Если же кто-то скажет, что мы так устроены от природы, чтобы страдать от несчастий близких, пусть знает, что не все таковы, и что долг добродетели – вести общую природу к лучшему и к более прекрасному, вопреки мнению большинства. Более же прекрасное – не поддаваться тому, что считается ужасным по общей низшей. природе. Ибо не частным образом, но как великий атлет, должен быть настроен мудрец., отражая удары судьбы, зная, что они неприятны некой низшей. природе, но по своей собственной природе он способен нести их – не как нечто ужасное, а как то, что страшно лишь детям. Разве он желал этого? Нет, но и перед лицом нежеланного, когда оно случается, он проявляет добродетель, сохраняя душу нелегко сдвигаемой и нелегко подверженной страданию (δυσκίνητον καὶ δυσπαθῆ). Этот пассаж представляет собой кульминацию этики сопротивления: добродетель здесь – не просто знание, но аскетическая сила души, её «атлетическая» закалка, позволяющая сохранять внутренний свет (φέγγος) сознания даже в агонии. Современный смысл – в утверждении, что человеческое достоинство заключается не в отсутствии страдания, а в качестве внутренней позиции по отношению к нему, в способности к смыслопорождению и сохранению идентичности даже за порогом сознательного контроля. Это героический идеал, но лишённый пафоса: стойкость есть естественное следствие онтологического превосходства высшего «я».
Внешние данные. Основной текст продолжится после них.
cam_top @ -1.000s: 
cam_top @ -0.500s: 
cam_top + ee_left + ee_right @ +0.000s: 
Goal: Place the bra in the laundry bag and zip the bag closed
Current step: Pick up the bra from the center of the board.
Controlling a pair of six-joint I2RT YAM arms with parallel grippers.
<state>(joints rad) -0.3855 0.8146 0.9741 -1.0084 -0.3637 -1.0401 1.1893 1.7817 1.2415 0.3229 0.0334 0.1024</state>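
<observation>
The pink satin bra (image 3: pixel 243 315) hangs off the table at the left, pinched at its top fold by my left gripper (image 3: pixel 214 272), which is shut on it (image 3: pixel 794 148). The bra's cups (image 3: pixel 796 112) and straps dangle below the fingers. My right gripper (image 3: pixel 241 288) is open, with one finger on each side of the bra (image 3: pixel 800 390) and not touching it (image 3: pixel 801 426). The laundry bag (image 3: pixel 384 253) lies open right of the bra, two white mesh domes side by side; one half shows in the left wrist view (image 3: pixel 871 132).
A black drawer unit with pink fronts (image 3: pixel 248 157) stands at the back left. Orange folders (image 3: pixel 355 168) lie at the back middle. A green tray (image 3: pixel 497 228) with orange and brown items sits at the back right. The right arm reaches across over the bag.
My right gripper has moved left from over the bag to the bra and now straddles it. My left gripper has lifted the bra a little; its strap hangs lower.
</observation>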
9. О непрерывности блаженства: бессознательная деятельность сущности.


Но что, если он не осознаёт себя, будучи погружён в беспамятство из-за болезни или колдовства? Если, однако, признают, что он остаётся серьёзным мудрецом. в таком состоянии – подобно спящему во сне, – то что мешает ему быть счастливым? Ведь и во сне его не лишают счастья, и это время не исключают из расчёта, чтобы не считать счастливым всю его жизнь. А если не признают его серьёзным в таком состоянии., то они уже ведут речь не о серьёзном человеке. Мы же, предположив серьёзного человека, исследуем, счастлив ли он, пока он остаётся таковым.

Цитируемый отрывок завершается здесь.